Ukraine-Krieg

Moskauer Patriarch gibt erneut dem Westen Schuld

Der Weltkirchenrat in Genf hat ein Schreiben des russisch-orthodoxen Kirchenoberhaupts Kyrill an den Generalsekretär des Ökumenischen Rates der Kirchen (ÖRK), Ioan Sauca, veröffentlicht. In diesem gibt das Oberhaupt der russisch-orthodoxen Kirche erneut dem Westen die Schuld am Krieg in der Ukraine.

Er sei fest davon überzeugt, dass die Urheber des Konflikts „nicht die Völker Russlands und der Ukraine sind, die aus einem Kiewer Taufbecken stammen, durch gemeinsamen Glauben, gemeinsame Heilige und Gebete vereint sind und ein gemeinsames historisches Schicksal teilen“, schrieb Kyrill I. in einem am Donnerstagabend veröffentlichten Brief an den weltweiten ÖRK in Genf.

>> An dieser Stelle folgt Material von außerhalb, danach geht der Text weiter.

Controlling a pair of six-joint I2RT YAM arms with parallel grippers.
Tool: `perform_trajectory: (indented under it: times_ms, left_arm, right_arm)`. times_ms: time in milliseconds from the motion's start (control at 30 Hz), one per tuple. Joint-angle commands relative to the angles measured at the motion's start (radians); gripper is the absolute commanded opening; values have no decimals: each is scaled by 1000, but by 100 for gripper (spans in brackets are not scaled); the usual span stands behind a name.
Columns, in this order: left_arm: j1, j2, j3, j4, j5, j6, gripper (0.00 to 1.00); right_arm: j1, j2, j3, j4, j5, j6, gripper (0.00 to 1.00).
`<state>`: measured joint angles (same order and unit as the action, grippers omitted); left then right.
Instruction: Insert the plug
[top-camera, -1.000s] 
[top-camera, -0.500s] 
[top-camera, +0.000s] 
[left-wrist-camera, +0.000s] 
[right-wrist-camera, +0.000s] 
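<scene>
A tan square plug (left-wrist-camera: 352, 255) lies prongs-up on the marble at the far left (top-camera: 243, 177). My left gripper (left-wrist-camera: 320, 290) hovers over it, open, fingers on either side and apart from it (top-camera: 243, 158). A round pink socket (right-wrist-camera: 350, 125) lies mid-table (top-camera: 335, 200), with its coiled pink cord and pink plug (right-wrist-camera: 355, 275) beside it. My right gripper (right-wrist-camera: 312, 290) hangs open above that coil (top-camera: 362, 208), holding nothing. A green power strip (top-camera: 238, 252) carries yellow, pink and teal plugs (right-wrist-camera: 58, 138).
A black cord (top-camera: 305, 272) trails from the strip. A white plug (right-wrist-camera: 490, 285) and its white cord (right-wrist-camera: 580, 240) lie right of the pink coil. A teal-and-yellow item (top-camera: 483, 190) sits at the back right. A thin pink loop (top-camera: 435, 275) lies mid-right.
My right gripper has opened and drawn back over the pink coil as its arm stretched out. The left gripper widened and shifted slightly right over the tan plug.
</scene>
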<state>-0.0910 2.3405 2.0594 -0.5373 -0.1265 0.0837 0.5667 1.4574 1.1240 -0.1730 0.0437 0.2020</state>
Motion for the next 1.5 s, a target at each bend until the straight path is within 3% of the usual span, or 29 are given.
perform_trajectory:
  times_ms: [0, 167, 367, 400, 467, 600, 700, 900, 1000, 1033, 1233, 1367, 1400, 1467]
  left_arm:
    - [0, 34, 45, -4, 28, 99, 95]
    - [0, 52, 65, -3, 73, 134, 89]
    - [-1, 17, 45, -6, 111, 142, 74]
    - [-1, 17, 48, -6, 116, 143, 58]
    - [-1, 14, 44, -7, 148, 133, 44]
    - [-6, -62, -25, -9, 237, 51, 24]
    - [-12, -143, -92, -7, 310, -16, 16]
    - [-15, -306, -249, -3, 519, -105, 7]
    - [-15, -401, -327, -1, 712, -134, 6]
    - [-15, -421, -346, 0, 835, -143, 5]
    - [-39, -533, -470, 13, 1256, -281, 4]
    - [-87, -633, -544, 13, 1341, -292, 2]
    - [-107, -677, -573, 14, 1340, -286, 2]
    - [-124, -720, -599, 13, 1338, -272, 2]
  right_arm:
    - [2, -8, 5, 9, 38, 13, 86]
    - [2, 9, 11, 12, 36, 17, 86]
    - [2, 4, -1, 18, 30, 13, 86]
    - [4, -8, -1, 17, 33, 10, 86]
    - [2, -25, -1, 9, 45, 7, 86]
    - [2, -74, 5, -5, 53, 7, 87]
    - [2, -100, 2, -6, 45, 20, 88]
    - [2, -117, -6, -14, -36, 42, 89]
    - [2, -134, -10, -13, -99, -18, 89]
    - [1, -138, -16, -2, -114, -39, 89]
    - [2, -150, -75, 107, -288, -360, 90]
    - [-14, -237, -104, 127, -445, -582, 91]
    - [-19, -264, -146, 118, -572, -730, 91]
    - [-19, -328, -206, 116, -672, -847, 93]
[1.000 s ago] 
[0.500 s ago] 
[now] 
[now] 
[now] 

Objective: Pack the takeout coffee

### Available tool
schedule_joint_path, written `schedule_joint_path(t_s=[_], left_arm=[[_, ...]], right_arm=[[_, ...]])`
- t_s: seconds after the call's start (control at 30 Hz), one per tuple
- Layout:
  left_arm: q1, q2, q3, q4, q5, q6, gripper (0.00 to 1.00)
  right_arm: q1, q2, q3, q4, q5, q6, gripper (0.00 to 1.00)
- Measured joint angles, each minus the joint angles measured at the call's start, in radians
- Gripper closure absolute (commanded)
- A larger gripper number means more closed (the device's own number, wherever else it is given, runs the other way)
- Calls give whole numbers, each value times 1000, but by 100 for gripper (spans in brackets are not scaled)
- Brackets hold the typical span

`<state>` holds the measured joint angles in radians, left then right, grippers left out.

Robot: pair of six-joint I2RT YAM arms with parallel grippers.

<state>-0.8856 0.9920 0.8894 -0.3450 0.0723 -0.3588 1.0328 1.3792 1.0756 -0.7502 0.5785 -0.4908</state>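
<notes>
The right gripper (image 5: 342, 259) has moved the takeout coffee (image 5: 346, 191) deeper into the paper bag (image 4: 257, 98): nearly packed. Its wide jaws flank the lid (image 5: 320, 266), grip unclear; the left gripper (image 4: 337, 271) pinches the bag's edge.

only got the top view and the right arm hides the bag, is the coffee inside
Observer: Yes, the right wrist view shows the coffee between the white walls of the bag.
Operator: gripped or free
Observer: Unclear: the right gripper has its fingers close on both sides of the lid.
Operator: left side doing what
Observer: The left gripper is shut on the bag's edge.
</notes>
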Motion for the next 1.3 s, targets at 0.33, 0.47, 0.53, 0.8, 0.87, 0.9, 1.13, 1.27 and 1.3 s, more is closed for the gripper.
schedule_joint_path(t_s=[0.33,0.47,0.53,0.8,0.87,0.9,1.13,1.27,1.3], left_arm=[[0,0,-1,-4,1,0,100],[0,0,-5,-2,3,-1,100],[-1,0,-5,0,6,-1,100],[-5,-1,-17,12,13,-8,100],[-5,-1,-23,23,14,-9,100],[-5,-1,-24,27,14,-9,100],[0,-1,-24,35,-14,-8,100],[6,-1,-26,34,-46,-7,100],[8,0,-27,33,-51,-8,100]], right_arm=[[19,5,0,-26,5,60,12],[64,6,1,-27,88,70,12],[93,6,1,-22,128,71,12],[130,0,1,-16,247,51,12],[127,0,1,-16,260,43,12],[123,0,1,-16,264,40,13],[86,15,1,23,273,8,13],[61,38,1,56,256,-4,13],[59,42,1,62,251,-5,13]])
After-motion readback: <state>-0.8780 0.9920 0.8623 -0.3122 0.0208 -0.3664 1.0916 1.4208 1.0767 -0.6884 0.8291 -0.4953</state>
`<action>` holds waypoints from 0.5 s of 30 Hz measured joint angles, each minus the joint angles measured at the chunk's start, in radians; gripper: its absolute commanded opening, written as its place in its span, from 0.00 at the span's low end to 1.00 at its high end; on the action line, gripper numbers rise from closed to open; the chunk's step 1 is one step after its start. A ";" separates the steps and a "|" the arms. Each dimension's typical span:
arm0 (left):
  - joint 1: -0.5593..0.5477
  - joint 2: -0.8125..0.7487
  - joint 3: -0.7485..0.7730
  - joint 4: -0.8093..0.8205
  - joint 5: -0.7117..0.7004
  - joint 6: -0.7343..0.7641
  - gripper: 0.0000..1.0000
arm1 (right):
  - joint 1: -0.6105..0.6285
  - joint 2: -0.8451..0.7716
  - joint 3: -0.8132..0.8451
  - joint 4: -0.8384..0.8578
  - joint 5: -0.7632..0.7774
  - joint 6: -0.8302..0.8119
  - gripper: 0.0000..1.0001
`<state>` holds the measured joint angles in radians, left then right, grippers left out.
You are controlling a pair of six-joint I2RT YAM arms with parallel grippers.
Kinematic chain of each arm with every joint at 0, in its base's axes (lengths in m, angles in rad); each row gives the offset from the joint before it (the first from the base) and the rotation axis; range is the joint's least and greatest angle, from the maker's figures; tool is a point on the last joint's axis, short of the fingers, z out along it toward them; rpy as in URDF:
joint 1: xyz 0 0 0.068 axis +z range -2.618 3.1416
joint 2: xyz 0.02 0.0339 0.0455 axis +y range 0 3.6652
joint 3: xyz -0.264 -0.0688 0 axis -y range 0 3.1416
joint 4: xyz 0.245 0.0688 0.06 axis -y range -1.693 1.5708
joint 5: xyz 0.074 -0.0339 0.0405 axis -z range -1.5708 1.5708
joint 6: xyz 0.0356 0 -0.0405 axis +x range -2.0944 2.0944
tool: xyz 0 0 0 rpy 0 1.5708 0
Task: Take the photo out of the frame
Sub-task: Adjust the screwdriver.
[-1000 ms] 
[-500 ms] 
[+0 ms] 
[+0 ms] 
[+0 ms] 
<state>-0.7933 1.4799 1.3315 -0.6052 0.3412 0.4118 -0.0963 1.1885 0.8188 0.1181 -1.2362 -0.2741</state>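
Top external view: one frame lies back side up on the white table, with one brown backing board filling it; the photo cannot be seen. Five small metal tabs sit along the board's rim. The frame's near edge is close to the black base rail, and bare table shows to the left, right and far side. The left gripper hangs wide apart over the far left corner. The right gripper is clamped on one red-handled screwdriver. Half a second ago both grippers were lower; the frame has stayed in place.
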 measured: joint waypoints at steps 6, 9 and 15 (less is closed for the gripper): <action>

Die Ursprünge der Konfrontation lägen stattdessen in den Beziehungen zwischen dem Westen und Russland, so der Moskauer Patriarch. „In den 1990er Jahren wurde Russland versprochen, dass seine Sicherheit und Würde respektiert würden. Im Laufe der Zeit näherten sich jedoch die Streitkräfte, die Russland offen als ihren Feind betrachteten, seinen Grenzen. Jahr für Jahr, Monat für Monat bauen die Nato-Staaten ihre Militärpräsenz aus, ungeachtet der Sorge Russlands, diese Waffen könnten eines Tages gegen Russland eingesetzt werden.“

Vorwurf der „Russophobie“

Das „Schrecklichste“ aber seien nicht die Waffen, sondern der Versuch westlicher politischer Kräfte, „die Ukrainer und die in der Ukraine lebenden Russen umzuerziehen, sie mental zu Feinden Russlands zu machen“, behauptete Kyrill weiter. Genau darauf ziele auch „das von Patriarch Bartholomaios von Konstantinopel im Jahr 2018 herbeigeführte Kirchenschisma“ ab, so der Moskauer Patriarch.

Der Moskauer Patriarch Kyrill
APA/AP/Alexander Zemlianichenko
Patriarch Kyrill I. sieht die Ursprünge des Ukraine-Kriegs in den Beziehungen zwischen dem Westen und Russland

„Russophobie“ breite sich in der westlichen Welt in einem noch nie dagewesenen Tempo aus, klagte Kyrill. Die verhängten Wirtschaftssanktionen gegen Russland würden „für alle schädlich sein“. Die westlichen Staats- und Regierungschefs wollten damit „nicht nur die russische politische oder militärische Führung, sondern vor allem das russische Volk in Bedrängnis bringen“, so das Kirchenoberhaupt.

Antwort auf Appell

Kyrill I. antwortete mit seinem Brief auf ein Schreiben des geschäftsführenden ÖRK-Generalsekretärs aus der vergangenen Woche. Darin appellierte Sauca an das Oberhaupt der russisch-orthodoxen Kirche, sich für ein Ende des Kriegs einzusetzen. „Erheben Sie Ihre Stimme, damit der Krieg gestoppt werden kann“, so der Sauca. „Die ganze Welt sieht mit großer Sorge zu und sucht nach einem Zeichen der Hoffnung auf eine friedliche Lösung“.

Er schreibe an Kyrill I. mit der Bitte, „bei den Behörden zu intervenieren und zu vermitteln, um diesen Krieg, das Blutvergießen und das Leiden zu beenden und sich um Frieden durch Dialog und Verhandlungen zu bemühen“. Er wende sich als amtierender ÖRK-Generalsekretär, aber auch als orthodoxer Priester an den Patriarchen, so Sauca. „Bitte erheben Sie Ihre Stimme und sprechen Sie im Namen der leidenden Brüder und Schwestern, von denen die meisten auch treue Mitglieder unserer orthodoxen Kirche sind.“

„Plattform für Dialog“

Kyrill I. entgegnete nun, er hoffe, „dass der Ökumenische Rat der Kirchen auch in diesen schwierigen Zeiten, wie es in seiner gesamten Geschichte der Fall war, in der Lage sein wird, eine Plattform für einen unvoreingenommenen Dialog zu bleiben, frei von politischen Präferenzen und einseitigen Ansätzen“.